Bull and Bear Market Fundamentals for Participants

All too often, participants are focused on what markets have done in the last several months or years, and they get away from remembering the basics of long-term investing and saving.

Katherine Roy, chief retirement strategist at J.P. Morgan, says the long streak of equity market gains makes it imperative for plan sponsors and advisers to remind participants that investing always comes with risk.

“It’s always important for people to understand the big picture of where we might be in a market cycle,” Roy says. “Often, participants are focused on what markets have done in the last several years, and they get away from remembering the basics of long-term investing and saving.”
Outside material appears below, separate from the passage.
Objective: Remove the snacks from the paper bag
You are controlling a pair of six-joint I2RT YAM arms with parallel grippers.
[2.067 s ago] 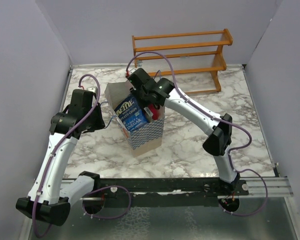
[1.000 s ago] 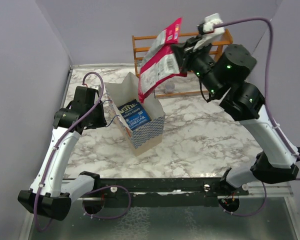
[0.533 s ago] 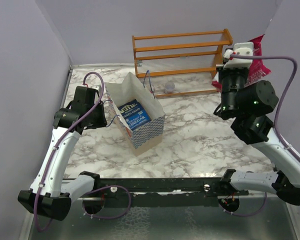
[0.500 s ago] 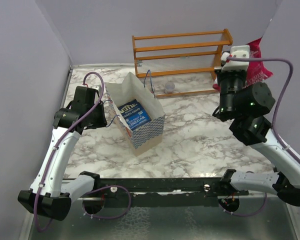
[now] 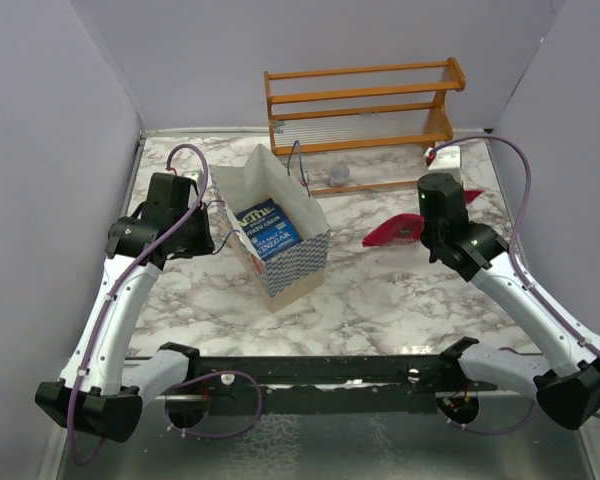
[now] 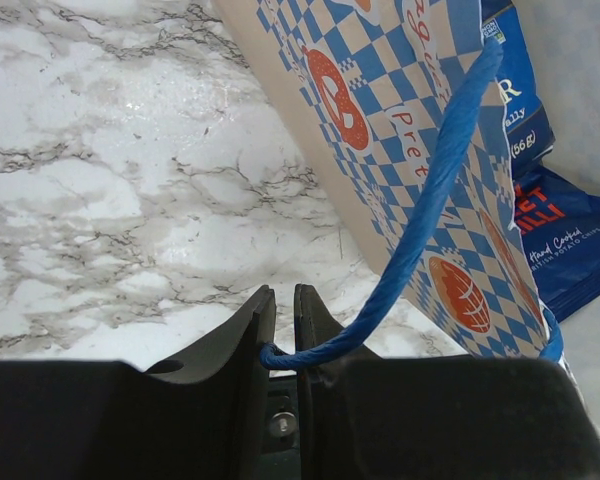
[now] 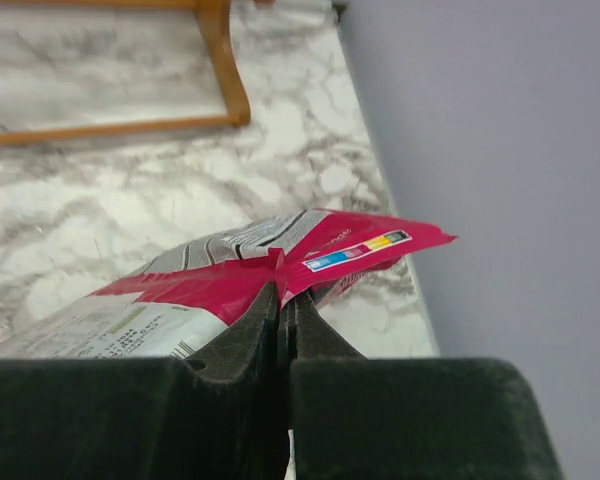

It is common to see participants get upset over a few bad market days and make an ill-informed trading decision. But this is folly. Over the past 20 years, Roy explains, six of the best market days occurred within 10 days of the worst days. In 2015, the best day for equity market performance came only two days after the worst day of that year.

“Some investors bail out if the market is declining, and that is usually just an emotional reaction,” Roy says. “They often don’t recognize just how close in time the best days and worst days can be.”

When a participant suddenly pulls money out of their investments while the market is down, this in turn locks in the damage the participant was attempting to avoid. Similar effects occur in the opposite scenario, when the market performs well. If investors see an upturn, they assume the market will continue on that trajectory. The result can be participants chasing performance at just the wrong time, observes Daniel Steele, national sales manager at Columbia Threadneedle.

“The thing you want to focus on is longer-term performance,” he says. “With a 10-year bull market, you don’t want folks to be overconfident about future returns on the assets they have in their 401(k) plan.”

The experts agree plan sponsors and advisers can work together to take steps to assure that participants are prepared for their retirement, whether that’s in the near or distant future. Reviewing plan data and analyzing whether employees are properly diversified is a great first step, Roy says.

“If participants are not diversified, it is time to step back and consider whether a professionally managed target-date fund [TDF], a target-risk fund or managed account might solve that issue for them,” she says.

Aside from ensuring diversification, plan sponsors can refocus participants on their respective time horizons, whether it’s a Millennial looking at retirement 30 years down the line, or a Baby Boomer hoping to retire in five years. While the older cohort must seriously consider sequence of returns risk, the younger cohort should be encouraged to think about the benefits of volatility. Steele says Millennial investors can afford to assume significant risk given their larger time frame. He warns, however, that Millennials often have a more risk-adverse nature, as most started to learn about money and finances during the credit card crisis of 2008. It’s why TDFs, while potentially volatile, can be a successful solution for the younger workforce.

“They have such a long-time horizon so they can afford to ride out that volatility,” he says.

For those nearing retirement, Roy suggests these prospective retirees should probably have already de-risked to protect wealth. She encourages participants to consider allocating a “cash cushion,” or emergency savings fund.

“If they have such a fund and they face volatility at the retirement date, they’re not going to be pulling as much money out of a declining market from a sequence of return risk perspective,” Roy explains.

Participants stuck in the middle—meaning a solid 10 to 15 years before retirement—should ask themselves if they are de-risking appropriately given their time left, Roy says. Ultimately, understanding the importance of regularly assessing risk tolerance strengthens retirement prospects, whether during a bull market, bear market or even throughout periods of back-and-forth volatility.

“You obviously can’t control what is happening in the market, but you can control how much you’re saving and how you’re investing,” Roy concludes.